The Transcription Factor-microRNA Regulatory Network during hESC-chondrogenesis.

  • Rosie Griffiths
  • Steven Woods
  • Aixin Cheng
  • Ping Wang
  • Sam Griffiths-Jones
  • Matthew Ronshaugen
  • Susan J Kimber
PMID: 32179818 PMCID: PMC7075910. DOI: 10.1038/s41598-020-61734-4.

抄録

ヒト胚性幹細胞(ESC)は、変形性関節症(OA)の治療法として有望なアプローチを提供します。軟骨細胞への分化が可能な無限の細胞源は、損傷した軟骨の修復や、遺伝子編集による疾患モデルの作成の可能性を秘めています。しかし、軟骨細胞への分化の効率が悪いため、その利用には限界があります。軟骨形成の転写および転写後の制御の理解が向上すると、hESC 軟骨分化プロトコルを改善することが可能になります。スモール RNA-seq と全トランスクリプトームシークエンスは、hESC が誘導する軟骨形成の異なる段階で実施されました。その結果、既知の軟骨関連マイクロRNAやHox複合体から転写されたマイクロRNAのアップレギュレーションや、多能性関連マイクロRNAのダウンレギュレーションなど、いくつかのマイクロRNAの発現に大きな変化が見られました。hESCによる軟骨形成中に生成されたmiRomeとトランスクリプトームを統合することで、多能性、原始的な筋、四肢の発達、細胞外マトリックスに関連した共発現microRNAとタンパク質をコードする遺伝子の機能的に関連した主要なクラスタが同定された。解析の結果、10個のターゲットを持つmiR-29c-3pが共調節された「ECM組織化」遺伝子として同定され、またmiR-22-3pはECM遺伝子と高度に共発現しており、これらの遺伝子を間接的に調節している可能性があることが判明した。我々は、四肢のパターニングに関与するHOXA9/A10/D13、ECM関連遺伝子に富む標的を持つRELA、JUN、NFAT5など、アップレギュレーションされた転写因子を同定した。我々は、タンパク質-タンパク質相互作用、転写因子制御、miRNA標的相互作用を用いて、トランスクリプトームとmiRomeを統合するための偏りのないアプローチを開発し、hESC軟骨形成における主要な制御ネットワークを同定した。

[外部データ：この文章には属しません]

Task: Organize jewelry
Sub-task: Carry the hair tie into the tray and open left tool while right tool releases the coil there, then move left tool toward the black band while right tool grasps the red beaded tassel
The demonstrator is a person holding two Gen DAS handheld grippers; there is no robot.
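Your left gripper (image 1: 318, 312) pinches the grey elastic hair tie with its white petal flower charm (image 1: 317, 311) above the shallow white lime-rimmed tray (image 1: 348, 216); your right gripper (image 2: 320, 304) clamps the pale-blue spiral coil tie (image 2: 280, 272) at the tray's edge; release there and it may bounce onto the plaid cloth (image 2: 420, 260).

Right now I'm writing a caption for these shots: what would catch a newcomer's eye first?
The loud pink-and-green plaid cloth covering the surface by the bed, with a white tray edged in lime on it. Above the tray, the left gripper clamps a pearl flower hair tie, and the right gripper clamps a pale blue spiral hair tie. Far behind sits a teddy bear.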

Human embryonic stem cells (ESCs) offer a promising therapeutic approach for osteoarthritis (OA). The unlimited source of cells capable of differentiating to chondrocytes has potential for repairing damaged cartilage or to generate disease models via gene editing. However their use is limited by the efficiency of chondrogenic differentiation. An improved understanding of the transcriptional and post-transcriptional regulation of chondrogenesis will enable us to improve hESC chondrogenic differentiation protocols. Small RNA-seq and whole transcriptome sequencing was performed on distinct stages of hESC-directed chondrogenesis. This revealed significant changes in the expression of several microRNAs including upregulation of known cartilage associated microRNAs and those transcribed from the Hox complexes, and the downregulation of pluripotency associated microRNAs. Integration of miRomes and transcriptomes generated during hESC-directed chondrogenesis identified key functionally related clusters of co-expressed microRNAs and protein coding genes, associated with pluripotency, primitive streak, limb development and extracellular matrix. Analysis identified regulators of hESC-directed chondrogenesis such as miR-29c-3p with 10 of its established targets identified as co-regulated 'ECM organisation' genes and miR-22-3p which is highly co-expressed with ECM genes and may regulate these genes indirectly by targeting the chondrogenic regulators SP1 and HDAC4. We identified several upregulated transcription factors including HOXA9/A10/D13 involved in limb patterning and RELA, JUN and NFAT5, which have targets enriched with ECM associated genes. We have developed an unbiased approach for integrating transcriptome and miRome using protein-protein interactions, transcription factor regulation and miRNA target interactions and identified key regulatory networks prominent in hESC chondrogenesis.